==== Extracted information ====

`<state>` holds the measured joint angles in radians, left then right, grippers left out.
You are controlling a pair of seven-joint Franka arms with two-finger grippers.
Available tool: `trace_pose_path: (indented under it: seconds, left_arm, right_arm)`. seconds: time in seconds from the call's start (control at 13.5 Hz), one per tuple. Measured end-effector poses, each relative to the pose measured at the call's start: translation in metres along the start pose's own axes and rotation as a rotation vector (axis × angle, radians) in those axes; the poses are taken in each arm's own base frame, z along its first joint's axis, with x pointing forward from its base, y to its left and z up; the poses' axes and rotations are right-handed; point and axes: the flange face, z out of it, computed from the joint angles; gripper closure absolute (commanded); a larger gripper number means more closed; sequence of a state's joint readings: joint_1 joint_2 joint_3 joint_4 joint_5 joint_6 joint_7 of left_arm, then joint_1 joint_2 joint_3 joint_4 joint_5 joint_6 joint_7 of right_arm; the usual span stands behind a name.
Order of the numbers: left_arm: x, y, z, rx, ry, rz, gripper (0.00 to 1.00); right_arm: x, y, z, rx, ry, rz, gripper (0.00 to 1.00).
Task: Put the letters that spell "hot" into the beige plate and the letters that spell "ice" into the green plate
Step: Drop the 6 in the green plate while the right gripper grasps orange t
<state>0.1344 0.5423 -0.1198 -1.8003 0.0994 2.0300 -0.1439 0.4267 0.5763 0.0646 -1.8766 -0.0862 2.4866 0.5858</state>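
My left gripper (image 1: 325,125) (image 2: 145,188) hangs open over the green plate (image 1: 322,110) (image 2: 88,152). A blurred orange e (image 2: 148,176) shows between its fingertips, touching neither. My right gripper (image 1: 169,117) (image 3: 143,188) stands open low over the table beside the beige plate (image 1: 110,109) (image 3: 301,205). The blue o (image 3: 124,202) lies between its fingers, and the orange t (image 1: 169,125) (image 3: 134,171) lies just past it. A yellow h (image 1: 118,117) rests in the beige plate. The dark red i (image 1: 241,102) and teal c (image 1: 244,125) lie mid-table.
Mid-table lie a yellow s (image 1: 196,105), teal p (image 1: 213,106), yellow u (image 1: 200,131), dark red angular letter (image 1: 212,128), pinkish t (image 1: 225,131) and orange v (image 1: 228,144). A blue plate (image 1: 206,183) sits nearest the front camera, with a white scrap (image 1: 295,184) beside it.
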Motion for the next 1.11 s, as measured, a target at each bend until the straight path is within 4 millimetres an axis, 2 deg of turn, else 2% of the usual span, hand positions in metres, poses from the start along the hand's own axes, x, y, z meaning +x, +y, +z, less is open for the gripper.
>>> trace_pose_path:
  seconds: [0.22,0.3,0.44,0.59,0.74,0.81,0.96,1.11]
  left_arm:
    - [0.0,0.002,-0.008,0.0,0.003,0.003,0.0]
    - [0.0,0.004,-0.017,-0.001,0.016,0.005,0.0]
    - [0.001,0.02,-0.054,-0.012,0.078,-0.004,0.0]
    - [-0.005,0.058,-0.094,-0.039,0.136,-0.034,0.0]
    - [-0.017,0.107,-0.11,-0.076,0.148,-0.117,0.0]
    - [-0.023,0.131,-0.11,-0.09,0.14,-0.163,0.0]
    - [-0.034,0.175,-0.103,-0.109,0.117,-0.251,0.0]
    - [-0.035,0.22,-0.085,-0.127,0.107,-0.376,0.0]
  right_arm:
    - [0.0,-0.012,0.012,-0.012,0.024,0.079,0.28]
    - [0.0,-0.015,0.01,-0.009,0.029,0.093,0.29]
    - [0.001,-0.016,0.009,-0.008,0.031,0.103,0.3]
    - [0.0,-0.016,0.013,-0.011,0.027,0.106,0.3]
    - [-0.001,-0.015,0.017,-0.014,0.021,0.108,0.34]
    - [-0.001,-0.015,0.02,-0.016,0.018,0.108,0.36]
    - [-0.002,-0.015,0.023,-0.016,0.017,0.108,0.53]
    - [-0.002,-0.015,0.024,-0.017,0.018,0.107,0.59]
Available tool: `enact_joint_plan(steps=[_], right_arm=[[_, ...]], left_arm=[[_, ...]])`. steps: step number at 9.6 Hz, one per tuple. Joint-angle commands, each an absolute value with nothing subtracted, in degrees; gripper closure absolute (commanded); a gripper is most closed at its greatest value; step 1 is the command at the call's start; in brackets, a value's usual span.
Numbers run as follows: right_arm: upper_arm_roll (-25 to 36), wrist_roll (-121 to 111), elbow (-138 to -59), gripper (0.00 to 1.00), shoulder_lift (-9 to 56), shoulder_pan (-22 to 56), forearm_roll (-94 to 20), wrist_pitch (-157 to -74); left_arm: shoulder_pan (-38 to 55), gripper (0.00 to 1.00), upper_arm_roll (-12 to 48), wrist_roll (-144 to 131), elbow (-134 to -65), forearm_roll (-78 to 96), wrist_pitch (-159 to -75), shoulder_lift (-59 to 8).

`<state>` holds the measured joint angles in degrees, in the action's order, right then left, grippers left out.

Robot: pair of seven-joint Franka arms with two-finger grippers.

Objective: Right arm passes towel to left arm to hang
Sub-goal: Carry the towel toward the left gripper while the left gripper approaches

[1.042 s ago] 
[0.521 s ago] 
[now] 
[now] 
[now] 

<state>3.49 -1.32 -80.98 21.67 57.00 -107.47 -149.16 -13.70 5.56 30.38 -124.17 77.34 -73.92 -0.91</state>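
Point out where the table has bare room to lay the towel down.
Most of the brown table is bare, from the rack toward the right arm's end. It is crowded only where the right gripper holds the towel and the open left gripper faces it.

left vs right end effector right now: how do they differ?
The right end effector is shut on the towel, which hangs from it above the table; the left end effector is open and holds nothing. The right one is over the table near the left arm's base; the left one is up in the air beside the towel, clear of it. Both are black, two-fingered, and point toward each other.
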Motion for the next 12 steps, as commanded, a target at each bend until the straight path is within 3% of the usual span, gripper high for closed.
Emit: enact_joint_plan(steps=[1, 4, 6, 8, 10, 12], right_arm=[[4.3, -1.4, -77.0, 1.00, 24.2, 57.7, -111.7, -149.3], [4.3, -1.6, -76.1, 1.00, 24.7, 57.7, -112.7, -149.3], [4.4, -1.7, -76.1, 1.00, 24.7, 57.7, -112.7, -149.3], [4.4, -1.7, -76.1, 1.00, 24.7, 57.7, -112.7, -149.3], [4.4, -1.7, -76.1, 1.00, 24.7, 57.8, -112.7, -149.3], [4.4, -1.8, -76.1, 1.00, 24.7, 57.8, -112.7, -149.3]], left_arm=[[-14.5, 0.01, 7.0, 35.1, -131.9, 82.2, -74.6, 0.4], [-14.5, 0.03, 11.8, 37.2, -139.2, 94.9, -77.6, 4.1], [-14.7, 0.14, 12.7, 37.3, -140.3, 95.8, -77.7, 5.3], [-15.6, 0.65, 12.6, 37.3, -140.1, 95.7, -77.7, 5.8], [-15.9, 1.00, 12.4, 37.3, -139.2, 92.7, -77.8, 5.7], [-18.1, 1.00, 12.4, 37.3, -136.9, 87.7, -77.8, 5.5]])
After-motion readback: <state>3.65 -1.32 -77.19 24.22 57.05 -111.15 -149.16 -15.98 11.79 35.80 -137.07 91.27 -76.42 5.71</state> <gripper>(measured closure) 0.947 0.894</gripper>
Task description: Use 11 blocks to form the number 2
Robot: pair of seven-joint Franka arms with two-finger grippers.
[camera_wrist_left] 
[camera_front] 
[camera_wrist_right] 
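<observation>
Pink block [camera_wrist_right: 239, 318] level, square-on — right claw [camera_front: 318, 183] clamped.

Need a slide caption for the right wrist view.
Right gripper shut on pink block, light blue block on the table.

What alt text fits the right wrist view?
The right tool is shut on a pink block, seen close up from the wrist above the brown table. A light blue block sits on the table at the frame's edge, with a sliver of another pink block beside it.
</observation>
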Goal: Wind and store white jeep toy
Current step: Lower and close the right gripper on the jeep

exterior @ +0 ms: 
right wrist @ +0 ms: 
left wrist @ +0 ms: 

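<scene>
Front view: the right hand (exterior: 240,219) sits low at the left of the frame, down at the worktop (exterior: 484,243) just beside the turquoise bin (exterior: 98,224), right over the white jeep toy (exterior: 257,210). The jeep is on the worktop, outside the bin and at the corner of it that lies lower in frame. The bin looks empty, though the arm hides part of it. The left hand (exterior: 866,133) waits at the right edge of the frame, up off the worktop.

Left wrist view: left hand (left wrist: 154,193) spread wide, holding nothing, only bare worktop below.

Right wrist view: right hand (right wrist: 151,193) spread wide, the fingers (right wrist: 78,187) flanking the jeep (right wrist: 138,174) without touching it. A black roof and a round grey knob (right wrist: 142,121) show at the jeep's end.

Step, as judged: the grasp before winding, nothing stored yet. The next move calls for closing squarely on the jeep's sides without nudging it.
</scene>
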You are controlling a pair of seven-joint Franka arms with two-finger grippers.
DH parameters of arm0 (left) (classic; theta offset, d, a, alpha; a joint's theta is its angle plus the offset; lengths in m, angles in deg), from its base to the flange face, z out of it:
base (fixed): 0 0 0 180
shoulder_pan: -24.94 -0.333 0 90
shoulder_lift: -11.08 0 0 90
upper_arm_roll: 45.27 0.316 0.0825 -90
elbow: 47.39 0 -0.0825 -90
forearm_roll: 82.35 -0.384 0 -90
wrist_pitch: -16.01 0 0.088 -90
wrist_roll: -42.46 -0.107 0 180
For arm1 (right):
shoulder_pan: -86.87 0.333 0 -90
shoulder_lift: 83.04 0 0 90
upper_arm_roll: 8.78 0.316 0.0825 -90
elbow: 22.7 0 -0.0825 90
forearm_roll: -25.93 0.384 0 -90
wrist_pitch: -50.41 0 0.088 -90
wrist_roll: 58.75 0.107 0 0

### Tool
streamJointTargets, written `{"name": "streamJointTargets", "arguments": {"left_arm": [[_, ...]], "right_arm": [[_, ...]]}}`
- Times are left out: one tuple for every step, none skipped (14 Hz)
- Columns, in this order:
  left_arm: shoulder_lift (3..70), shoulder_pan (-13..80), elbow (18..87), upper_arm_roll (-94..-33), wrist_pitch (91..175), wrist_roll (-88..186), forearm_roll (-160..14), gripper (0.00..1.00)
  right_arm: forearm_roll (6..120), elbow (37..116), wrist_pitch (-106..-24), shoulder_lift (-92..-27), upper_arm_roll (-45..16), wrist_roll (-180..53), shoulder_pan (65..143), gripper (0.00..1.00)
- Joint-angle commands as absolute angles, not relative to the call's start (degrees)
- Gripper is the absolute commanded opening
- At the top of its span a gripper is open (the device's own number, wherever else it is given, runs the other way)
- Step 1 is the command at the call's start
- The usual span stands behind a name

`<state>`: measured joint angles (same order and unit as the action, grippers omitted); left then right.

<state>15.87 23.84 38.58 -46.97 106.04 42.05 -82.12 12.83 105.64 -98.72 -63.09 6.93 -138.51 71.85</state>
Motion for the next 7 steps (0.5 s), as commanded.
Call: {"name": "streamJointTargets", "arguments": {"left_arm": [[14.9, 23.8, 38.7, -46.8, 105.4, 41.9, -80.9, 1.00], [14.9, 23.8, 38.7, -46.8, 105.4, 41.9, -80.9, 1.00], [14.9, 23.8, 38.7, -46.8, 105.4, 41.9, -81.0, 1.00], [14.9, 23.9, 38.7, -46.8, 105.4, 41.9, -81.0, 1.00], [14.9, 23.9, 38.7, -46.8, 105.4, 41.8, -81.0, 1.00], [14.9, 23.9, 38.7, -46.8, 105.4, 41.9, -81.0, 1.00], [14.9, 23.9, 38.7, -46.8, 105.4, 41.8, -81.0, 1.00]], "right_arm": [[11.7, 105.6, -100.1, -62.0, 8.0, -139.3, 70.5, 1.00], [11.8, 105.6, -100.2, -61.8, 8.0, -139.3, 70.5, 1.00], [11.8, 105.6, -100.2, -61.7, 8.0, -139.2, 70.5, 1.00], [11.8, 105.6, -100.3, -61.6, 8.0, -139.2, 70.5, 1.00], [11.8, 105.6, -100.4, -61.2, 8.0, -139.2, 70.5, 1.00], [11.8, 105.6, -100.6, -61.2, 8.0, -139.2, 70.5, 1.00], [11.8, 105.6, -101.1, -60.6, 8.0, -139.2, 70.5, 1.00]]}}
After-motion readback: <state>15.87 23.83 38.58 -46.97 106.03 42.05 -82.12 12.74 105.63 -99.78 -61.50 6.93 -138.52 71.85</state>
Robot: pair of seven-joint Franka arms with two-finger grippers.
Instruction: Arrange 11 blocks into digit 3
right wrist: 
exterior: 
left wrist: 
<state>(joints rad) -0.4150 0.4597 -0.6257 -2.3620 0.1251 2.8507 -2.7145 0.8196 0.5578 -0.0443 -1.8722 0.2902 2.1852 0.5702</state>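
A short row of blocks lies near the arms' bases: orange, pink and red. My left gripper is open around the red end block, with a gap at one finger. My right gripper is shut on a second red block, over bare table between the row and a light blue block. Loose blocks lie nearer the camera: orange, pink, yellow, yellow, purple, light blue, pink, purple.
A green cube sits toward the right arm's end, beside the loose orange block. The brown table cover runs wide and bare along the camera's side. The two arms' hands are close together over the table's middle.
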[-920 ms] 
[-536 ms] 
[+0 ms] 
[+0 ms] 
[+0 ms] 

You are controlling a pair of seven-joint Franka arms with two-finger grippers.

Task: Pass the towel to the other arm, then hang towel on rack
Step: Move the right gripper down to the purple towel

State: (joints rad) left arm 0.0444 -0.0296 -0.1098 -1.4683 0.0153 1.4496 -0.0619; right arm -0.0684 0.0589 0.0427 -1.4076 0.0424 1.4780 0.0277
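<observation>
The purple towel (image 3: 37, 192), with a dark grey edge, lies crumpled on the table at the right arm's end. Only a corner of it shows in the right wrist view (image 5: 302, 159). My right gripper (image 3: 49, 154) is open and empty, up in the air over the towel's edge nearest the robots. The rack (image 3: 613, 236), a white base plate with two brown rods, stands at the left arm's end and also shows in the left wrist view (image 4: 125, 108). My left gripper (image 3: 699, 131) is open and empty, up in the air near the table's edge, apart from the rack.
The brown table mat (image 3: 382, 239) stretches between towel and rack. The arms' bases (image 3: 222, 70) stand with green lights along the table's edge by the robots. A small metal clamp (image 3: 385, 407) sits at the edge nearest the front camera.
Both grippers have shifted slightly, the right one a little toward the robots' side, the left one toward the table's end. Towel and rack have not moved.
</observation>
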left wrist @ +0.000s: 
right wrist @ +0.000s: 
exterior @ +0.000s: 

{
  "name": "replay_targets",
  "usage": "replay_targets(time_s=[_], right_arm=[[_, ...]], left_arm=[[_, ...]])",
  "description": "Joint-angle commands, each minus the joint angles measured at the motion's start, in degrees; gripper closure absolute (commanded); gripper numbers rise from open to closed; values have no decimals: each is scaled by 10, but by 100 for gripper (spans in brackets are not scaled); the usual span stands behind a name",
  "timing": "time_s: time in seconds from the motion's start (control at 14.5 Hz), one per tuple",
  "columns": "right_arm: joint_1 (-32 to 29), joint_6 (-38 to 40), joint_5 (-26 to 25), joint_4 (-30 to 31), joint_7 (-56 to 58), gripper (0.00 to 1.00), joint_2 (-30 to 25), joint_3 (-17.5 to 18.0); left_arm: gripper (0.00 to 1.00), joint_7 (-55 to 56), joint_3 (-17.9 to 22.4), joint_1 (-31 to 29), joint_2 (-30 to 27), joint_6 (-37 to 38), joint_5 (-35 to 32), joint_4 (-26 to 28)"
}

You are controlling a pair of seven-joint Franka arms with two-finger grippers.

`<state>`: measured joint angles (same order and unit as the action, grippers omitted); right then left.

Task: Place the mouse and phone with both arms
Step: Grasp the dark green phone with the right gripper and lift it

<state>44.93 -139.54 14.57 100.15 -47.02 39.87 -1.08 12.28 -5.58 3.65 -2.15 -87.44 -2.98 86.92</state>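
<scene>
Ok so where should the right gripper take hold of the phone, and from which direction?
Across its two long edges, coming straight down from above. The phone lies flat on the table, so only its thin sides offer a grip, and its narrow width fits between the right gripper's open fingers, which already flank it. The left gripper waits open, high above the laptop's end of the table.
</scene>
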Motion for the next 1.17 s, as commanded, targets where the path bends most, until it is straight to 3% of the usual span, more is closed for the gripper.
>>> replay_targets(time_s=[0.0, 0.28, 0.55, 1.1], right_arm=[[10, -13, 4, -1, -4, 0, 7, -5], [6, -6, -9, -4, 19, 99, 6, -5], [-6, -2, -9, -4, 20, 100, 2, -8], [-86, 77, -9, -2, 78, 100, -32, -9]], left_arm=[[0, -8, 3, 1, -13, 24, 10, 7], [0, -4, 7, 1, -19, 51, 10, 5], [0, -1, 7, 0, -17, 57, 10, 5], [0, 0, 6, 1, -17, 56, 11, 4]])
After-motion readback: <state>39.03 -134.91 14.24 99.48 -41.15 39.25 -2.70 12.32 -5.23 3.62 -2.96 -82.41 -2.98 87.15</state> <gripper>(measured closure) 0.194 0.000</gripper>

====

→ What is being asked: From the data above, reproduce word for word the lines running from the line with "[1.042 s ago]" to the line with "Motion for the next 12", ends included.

→ Answer to this problem:
[1.042 s ago] 
[0.521 s ago] 
[now] 
[now] 
[now] 

<state>3.49 -1.32 -80.98 21.67 57.00 -107.47 -149.16 -13.70 5.56 30.38 -124.17 77.34 -73.92 -0.91</state>
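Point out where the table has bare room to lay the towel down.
Most of the brown table is bare, from the rack toward the right arm's end. It is crowded only where the right gripper holds the towel and the open left gripper faces it.

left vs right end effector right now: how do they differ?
The right end effector is shut on the towel, which hangs from it above the table; the left end effector is open and holds nothing. The right one is over the table near the left arm's base; the left one is up in the air beside the towel, clear of it. Both are black, two-fingered, and point toward each other.
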Motion for the next 12 steps, as commanded, a target at each bend until the straight path is within 3% of the usual span, gripper high for closed.

Nothing else is required to complete the exercise.